What the task asks -
Although the data below holds other lines too, output only those from the line with "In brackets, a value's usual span" up to and including the line with "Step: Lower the", exactly as they appear.

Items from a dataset

--- START ---

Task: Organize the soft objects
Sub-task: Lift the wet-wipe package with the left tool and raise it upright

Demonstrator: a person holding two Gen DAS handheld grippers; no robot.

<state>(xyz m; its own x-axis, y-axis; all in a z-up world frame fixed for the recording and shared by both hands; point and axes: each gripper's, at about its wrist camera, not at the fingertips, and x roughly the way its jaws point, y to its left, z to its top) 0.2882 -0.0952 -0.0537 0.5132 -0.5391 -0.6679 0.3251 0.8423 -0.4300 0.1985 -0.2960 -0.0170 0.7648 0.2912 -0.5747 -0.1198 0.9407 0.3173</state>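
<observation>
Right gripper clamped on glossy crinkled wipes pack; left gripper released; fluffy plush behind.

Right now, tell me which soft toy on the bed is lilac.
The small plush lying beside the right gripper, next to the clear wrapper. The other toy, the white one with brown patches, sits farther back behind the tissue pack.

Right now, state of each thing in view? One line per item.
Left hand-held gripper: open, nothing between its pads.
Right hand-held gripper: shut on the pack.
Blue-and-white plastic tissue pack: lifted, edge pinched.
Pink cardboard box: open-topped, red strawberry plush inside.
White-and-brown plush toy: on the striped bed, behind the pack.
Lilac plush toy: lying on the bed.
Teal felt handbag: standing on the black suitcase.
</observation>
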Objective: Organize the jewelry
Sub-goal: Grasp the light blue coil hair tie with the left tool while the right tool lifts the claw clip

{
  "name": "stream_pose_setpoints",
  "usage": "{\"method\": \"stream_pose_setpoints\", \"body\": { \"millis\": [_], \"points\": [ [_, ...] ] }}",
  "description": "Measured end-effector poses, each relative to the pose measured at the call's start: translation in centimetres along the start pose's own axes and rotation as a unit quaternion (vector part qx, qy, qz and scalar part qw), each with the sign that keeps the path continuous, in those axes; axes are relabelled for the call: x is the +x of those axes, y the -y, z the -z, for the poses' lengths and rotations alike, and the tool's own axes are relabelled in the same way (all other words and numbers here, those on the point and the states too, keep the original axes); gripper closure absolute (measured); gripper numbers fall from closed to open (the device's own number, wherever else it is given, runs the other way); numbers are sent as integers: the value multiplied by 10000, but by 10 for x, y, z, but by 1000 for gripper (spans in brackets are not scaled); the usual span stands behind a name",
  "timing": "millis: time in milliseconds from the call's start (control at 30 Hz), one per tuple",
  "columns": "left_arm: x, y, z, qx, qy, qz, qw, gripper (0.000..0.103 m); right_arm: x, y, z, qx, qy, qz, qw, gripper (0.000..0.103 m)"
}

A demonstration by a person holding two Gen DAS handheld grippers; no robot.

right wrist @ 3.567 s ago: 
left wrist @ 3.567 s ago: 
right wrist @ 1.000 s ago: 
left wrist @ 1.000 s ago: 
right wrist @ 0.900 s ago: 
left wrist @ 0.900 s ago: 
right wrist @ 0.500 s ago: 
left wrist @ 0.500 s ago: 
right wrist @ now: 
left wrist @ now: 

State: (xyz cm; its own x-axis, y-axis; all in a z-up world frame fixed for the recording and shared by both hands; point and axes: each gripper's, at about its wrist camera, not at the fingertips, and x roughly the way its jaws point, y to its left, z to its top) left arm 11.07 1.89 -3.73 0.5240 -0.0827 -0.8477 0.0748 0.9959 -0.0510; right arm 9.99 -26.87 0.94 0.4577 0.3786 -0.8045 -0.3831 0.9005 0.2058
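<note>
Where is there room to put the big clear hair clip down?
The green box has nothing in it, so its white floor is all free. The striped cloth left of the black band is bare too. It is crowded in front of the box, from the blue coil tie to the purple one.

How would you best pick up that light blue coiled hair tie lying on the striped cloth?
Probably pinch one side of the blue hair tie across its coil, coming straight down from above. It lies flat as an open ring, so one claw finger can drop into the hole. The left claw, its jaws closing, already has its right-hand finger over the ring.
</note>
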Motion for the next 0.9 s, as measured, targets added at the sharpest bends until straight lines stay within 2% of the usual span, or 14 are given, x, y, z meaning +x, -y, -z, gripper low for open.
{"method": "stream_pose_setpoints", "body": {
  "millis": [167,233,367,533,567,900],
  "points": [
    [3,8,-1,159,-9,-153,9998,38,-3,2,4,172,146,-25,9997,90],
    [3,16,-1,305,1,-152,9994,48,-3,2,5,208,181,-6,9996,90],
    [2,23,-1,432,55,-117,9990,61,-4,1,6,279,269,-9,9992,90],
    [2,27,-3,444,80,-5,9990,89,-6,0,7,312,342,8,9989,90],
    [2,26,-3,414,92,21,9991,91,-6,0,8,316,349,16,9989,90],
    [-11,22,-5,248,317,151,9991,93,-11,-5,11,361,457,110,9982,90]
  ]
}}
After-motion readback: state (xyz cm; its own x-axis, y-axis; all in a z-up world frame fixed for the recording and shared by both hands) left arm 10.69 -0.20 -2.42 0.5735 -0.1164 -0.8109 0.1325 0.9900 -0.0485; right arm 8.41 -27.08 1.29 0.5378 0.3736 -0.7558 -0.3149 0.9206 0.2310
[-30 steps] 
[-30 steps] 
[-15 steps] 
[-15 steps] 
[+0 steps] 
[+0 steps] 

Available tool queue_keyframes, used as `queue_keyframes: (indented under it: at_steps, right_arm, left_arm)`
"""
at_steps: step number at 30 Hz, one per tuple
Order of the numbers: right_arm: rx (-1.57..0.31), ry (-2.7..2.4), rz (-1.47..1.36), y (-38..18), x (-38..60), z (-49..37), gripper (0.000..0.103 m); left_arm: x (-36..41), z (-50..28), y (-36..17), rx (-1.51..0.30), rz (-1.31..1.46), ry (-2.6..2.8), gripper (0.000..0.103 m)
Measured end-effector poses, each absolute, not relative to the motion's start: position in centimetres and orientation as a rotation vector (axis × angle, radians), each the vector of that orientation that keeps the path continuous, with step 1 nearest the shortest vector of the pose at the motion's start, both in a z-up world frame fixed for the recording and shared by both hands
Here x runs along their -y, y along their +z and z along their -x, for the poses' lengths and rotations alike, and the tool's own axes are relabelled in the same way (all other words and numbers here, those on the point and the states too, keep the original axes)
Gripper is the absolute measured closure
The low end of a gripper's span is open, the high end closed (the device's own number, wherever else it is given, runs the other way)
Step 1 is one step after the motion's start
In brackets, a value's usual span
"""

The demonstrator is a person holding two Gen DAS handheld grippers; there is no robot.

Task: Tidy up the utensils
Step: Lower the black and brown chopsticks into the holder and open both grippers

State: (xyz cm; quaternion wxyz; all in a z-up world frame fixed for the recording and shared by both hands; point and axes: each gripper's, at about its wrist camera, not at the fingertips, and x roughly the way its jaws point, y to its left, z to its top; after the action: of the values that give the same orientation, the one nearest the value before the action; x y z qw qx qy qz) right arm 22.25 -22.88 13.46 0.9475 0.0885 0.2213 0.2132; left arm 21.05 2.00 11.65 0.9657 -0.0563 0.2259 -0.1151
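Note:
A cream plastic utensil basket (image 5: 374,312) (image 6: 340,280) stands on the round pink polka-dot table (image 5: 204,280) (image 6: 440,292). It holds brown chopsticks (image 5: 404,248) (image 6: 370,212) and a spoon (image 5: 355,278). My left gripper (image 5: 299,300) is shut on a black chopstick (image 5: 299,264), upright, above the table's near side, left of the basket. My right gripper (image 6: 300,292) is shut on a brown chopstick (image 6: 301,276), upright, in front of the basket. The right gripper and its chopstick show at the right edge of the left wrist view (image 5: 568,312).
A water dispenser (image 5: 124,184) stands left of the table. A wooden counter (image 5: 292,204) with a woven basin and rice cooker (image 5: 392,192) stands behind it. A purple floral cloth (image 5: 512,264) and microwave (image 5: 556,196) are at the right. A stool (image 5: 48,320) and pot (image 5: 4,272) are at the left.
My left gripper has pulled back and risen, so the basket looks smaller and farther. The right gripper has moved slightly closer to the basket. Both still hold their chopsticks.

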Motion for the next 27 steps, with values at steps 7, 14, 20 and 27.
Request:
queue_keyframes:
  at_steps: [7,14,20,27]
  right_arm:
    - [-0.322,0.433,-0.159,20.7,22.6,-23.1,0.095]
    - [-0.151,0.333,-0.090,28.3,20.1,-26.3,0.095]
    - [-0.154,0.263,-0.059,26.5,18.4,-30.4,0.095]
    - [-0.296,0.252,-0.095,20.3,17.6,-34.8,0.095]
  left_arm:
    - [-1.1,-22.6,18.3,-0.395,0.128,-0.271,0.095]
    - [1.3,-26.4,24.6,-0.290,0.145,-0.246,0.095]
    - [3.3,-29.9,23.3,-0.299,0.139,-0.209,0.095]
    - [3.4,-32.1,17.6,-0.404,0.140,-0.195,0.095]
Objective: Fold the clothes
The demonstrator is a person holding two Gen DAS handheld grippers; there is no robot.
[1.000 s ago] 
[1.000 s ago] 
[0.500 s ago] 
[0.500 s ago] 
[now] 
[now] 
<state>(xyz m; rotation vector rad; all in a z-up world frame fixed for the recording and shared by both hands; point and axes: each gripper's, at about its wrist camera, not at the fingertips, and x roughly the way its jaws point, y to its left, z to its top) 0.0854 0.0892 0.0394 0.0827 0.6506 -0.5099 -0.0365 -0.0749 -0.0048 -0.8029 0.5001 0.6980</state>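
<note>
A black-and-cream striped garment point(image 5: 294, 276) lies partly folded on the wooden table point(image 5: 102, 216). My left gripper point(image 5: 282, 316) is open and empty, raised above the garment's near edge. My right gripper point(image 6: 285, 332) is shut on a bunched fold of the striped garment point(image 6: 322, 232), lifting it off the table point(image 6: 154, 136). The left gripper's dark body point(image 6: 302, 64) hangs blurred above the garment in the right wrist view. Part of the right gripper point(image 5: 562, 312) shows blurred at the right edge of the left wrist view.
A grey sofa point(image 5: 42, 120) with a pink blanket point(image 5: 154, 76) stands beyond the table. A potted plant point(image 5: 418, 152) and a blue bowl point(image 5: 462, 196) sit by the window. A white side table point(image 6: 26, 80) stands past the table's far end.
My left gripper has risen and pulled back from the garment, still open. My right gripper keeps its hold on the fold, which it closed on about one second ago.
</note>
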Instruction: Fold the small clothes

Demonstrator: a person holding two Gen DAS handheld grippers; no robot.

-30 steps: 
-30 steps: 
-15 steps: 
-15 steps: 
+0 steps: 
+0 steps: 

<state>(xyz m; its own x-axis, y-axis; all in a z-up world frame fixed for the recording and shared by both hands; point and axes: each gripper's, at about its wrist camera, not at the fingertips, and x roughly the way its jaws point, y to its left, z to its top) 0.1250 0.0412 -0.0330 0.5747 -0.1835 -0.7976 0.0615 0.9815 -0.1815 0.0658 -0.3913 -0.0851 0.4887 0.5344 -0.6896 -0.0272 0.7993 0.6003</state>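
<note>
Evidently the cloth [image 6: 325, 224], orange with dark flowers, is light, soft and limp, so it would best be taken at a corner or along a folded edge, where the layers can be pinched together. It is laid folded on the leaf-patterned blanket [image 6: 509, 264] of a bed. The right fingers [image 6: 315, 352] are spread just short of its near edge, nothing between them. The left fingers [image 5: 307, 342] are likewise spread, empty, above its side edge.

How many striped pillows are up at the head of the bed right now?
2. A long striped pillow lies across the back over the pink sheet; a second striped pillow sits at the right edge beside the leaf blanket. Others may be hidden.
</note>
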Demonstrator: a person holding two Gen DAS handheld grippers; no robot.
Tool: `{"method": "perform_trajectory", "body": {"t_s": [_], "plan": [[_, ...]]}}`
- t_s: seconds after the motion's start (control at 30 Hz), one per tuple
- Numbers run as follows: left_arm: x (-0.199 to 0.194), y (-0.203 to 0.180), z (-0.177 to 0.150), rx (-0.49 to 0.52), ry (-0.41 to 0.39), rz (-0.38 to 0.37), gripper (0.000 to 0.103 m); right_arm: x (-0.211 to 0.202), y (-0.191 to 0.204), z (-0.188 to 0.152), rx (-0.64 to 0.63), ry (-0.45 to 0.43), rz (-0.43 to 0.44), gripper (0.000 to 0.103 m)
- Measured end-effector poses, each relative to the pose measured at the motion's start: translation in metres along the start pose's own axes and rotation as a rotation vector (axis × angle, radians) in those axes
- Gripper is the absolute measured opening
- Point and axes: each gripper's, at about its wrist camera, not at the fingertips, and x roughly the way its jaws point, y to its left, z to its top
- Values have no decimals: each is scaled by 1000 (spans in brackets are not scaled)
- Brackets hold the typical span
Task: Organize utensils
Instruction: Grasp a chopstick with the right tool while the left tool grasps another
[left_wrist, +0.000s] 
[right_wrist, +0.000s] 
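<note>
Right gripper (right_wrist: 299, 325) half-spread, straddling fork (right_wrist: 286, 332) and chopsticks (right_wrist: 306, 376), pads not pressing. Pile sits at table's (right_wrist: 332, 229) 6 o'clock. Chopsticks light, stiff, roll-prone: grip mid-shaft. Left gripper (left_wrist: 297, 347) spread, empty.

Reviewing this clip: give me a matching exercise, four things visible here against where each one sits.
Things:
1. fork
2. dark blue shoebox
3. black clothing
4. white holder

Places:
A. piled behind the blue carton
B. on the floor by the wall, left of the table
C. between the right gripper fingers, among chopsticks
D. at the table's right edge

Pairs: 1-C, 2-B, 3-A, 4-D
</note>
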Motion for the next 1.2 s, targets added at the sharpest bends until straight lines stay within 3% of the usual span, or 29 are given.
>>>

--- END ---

Solution to the problem -
In brackets, a value's usual span
"""

The demonstrator is a person holding two Gen DAS handheld grippers; there is no robot.

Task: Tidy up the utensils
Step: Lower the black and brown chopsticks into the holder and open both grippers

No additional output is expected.